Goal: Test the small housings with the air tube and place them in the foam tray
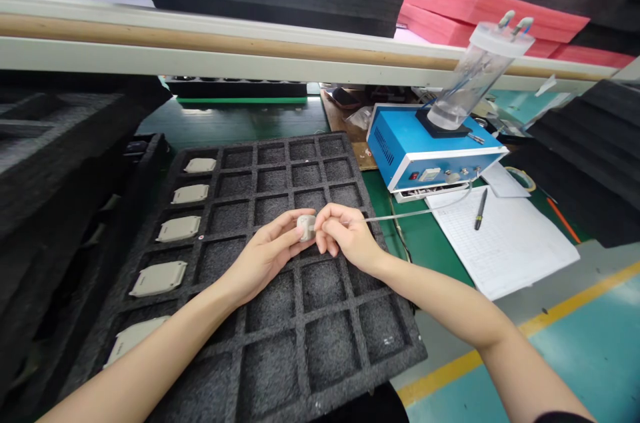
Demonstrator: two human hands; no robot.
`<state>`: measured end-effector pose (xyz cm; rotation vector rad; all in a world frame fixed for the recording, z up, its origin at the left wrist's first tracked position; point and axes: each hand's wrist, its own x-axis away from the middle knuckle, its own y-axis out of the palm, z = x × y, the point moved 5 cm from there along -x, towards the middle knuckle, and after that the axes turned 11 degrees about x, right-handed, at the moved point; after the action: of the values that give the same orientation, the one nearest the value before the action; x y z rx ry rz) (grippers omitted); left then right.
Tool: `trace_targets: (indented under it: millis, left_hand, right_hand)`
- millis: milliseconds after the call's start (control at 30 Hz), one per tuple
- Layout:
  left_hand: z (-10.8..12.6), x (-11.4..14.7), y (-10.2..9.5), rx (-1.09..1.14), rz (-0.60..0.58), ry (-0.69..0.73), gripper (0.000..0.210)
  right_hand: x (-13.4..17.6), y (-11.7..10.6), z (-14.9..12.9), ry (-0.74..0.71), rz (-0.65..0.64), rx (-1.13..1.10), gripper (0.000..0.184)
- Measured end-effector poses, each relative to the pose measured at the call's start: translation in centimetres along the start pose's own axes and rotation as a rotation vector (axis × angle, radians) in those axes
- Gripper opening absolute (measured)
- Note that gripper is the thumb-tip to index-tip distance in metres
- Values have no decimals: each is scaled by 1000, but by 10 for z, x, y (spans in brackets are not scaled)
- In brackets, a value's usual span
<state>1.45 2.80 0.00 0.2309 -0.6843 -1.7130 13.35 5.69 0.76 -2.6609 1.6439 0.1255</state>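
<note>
Between the thumb and fingers of my left hand (pixel 270 246) is a small light-grey plastic housing (pixel 305 228), held above the middle of the foam tray. My right hand (pixel 347 233) is closed in a pinch on the end of a thin clear tube (pixel 403 215), right beside the housing; its fingers hide the tube's tip. The tube runs back to the front of a blue machine (pixel 435 143). Below both hands lies the black foam tray (pixel 353 311) with square pockets. Its left column holds several flat beige plastic covers (pixel 180 228).
A clear cylinder (pixel 465 86) stands on the machine. At the right lie paper sheets (pixel 520 250), a black pen (pixel 481 210) and a tape roll (pixel 520 178). Stacked black foam (pixel 60 196) rises at the left. A shelf edge (pixel 225 53) crosses above the bench.
</note>
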Motion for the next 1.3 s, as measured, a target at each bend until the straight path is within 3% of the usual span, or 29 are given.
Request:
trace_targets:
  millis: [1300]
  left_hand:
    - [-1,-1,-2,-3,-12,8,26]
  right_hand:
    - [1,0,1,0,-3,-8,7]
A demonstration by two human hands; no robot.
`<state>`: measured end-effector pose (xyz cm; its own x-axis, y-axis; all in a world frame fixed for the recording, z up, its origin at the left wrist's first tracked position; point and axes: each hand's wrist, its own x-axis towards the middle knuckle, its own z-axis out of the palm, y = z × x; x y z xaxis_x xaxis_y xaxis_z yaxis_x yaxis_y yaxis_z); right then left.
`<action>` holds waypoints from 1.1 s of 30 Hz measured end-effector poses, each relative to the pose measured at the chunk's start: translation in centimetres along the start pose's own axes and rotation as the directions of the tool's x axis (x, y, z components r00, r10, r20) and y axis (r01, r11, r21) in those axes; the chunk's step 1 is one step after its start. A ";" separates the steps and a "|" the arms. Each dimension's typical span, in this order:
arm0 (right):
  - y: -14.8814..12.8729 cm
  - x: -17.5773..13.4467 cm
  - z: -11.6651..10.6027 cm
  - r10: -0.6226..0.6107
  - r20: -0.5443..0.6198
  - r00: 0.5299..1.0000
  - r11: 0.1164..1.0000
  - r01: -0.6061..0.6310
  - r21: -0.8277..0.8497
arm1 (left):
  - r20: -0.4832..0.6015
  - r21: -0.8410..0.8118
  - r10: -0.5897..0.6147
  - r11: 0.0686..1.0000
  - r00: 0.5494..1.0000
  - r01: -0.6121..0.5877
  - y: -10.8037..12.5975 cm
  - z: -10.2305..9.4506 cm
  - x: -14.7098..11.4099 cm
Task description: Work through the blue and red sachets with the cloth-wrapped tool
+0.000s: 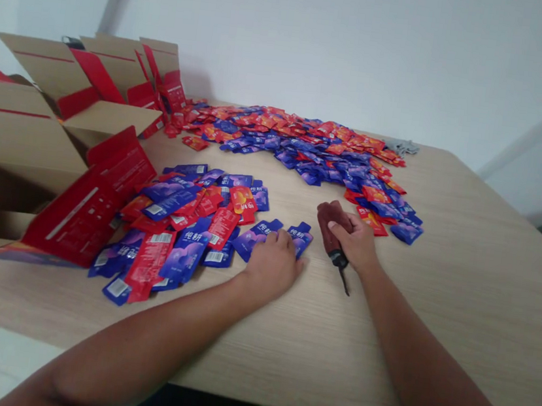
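Note:
My left hand [273,262] bends its fingers down onto blue sachets lying flat on the table. One blue sachet [251,239] sticks out at the left of these fingers, and another blue sachet [302,236] at their right; the fingertips hide part of both. Just to the right, my right hand [356,238] is closed around a dark red-brown handheld device [329,228]. That device has a black end and a thin black cord or rod pointing toward me; its exact kind is unclear. A loose pile of red and blue sachets [187,239] lies left of my left hand.
A long heap of red and blue sachets [298,144] curves along the back of the table [453,285]. Open cardboard boxes [17,132] with red flaps [86,213] stand at the left. Grey cloth-like material [403,147] lies at the back right, near the white wall [349,48].

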<state>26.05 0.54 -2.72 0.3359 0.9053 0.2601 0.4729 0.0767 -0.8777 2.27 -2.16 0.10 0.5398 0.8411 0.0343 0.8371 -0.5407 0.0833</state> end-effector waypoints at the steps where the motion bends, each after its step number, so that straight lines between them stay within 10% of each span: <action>1: -0.2 -0.1 0.1 -0.010 0.006 1.000 1.000 0.010 -0.029 | 0.009 -0.005 -0.017 1.000 1.000 0.017 -0.1 0.0 0.2; 13: -1.4 -1.3 1.4 0.013 0.257 0.966 0.998 0.002 -0.057 | -0.042 -0.090 0.162 0.982 0.986 -0.165 0.0 -0.2 -2.0; 22: -3.1 -3.6 2.6 -0.297 0.381 0.876 0.896 0.394 -0.207 | -0.007 -0.139 0.152 0.979 0.988 -0.152 -0.2 -0.7 -1.6; 33: -0.4 -0.1 2.1 -0.231 0.203 0.952 0.875 0.294 -0.384 | -0.010 -0.089 0.192 0.977 0.981 -0.192 -0.3 -1.1 -2.1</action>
<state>24.10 1.27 -3.20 0.0450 0.9287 0.3682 0.8255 0.1730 -0.5372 0.78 -3.73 1.10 0.6898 0.7216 0.0598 0.7064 -0.6888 0.1630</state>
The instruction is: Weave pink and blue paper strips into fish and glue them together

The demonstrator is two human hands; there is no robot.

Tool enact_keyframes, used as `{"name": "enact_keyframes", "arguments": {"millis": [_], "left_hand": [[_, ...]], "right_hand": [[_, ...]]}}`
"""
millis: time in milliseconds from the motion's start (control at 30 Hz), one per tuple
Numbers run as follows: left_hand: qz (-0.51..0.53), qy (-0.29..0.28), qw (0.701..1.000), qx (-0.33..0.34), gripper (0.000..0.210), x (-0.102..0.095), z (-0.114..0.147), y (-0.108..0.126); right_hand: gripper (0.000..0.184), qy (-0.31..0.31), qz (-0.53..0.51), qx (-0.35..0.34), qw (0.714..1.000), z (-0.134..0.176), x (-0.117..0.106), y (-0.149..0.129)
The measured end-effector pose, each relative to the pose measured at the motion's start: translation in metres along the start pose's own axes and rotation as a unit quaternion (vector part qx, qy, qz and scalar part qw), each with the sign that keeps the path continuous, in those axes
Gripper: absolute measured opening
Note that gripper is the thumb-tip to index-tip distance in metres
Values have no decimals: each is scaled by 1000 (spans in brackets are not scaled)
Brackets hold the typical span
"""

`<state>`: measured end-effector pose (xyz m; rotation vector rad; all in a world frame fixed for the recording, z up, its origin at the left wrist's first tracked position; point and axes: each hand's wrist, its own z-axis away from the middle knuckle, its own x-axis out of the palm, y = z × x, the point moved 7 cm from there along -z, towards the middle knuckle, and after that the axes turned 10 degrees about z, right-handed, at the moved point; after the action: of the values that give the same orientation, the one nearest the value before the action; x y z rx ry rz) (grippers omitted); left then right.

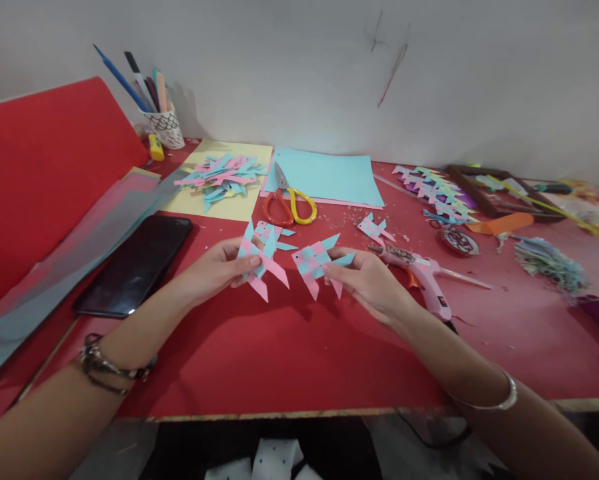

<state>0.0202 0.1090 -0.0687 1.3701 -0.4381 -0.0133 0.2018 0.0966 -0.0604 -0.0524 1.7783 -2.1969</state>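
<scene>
My left hand (219, 267) pinches a woven pink and blue paper fish (259, 264) by its left side, above the red table. In my right hand (362, 277) is a second woven paper fish (312, 261), gripped at its right edge between thumb and fingers. The two are held up side by side, a small gap apart. Behind the left one, another woven fish (274, 233) lies on the table, partly covered. One more small fish (374, 228) lies further right, near a pink glue gun (422, 270).
Red-and-yellow-handled scissors (292, 200) rest by blue paper sheets (329, 177). Paper strips (229, 175) are piled on a yellow sheet (194, 200). A phone (134, 263) lies left, near a pen cup (165, 128). To the right are a wooden frame (544, 212) and a yarn tassel (549, 263).
</scene>
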Motion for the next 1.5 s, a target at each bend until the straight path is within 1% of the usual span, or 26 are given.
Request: {"name": "enact_keyframes", "arguments": {"millis": [67,167,300,500,600,700,967,1200,1367,1500], "left_hand": [[1,4,1000,-6,24,-2,0,-3],[-15,0,1000,-3,22,-5,-1,-6],[-64,-6,998,6,21,-1,1,-3],[-121,-11,992,-21,22,8,6,1],[-153,-14,988,-26,24,9,6,1],[-175,-22,984,-16,24,9,6,1],[-176,-40,984,-14,23,11,6,0],[-166,-31,985,-13,24,11,6,2],[-169,-46,985,-12,23,12,5,1],[-177,-45,983,-9,24,11,4,0]], "right_hand": [[14,12,-6,-20,1000,1,0,-2],[18,35,4,-59,998,4,-1,-9],[24,21,27,-96,995,8,4,-16],[21,2,-41,-122,992,9,8,-18],[19,-12,-50,-120,991,10,10,-18],[18,-25,-41,-113,992,10,12,-18],[18,-29,-19,-112,993,11,12,-17],[19,-37,-16,-109,993,11,14,-19],[19,-38,-9,-110,993,11,14,-19],[20,-40,0,-100,994,11,14,-19]]}}
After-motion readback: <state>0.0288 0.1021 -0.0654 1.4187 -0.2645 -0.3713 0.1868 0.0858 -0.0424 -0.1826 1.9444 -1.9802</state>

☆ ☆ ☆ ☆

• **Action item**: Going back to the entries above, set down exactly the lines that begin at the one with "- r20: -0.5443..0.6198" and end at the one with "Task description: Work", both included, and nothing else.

• **Answer section**:
  - r20: -0.5443..0.6198
  - r00: 0.5299..1.0000
  - r11: 0.1164..1.0000
  - r01: -0.6061..0.6310
  - r21: -0.8277..0.8497
arm1 (left):
  - r20: -0.4832..0.6015
  - r21: -0.8410..0.8118
  - r10: -0.5897..0.6147
  - r11: 0.0686..1.0000
  - r00: 0.5494..1.0000
  - r01: -0.6121..0.5877
  - y: -10.8037..12.5975 cm
  - z: -10.2305..9.4506 cm
  - x: -14.7098..11.4099 cm
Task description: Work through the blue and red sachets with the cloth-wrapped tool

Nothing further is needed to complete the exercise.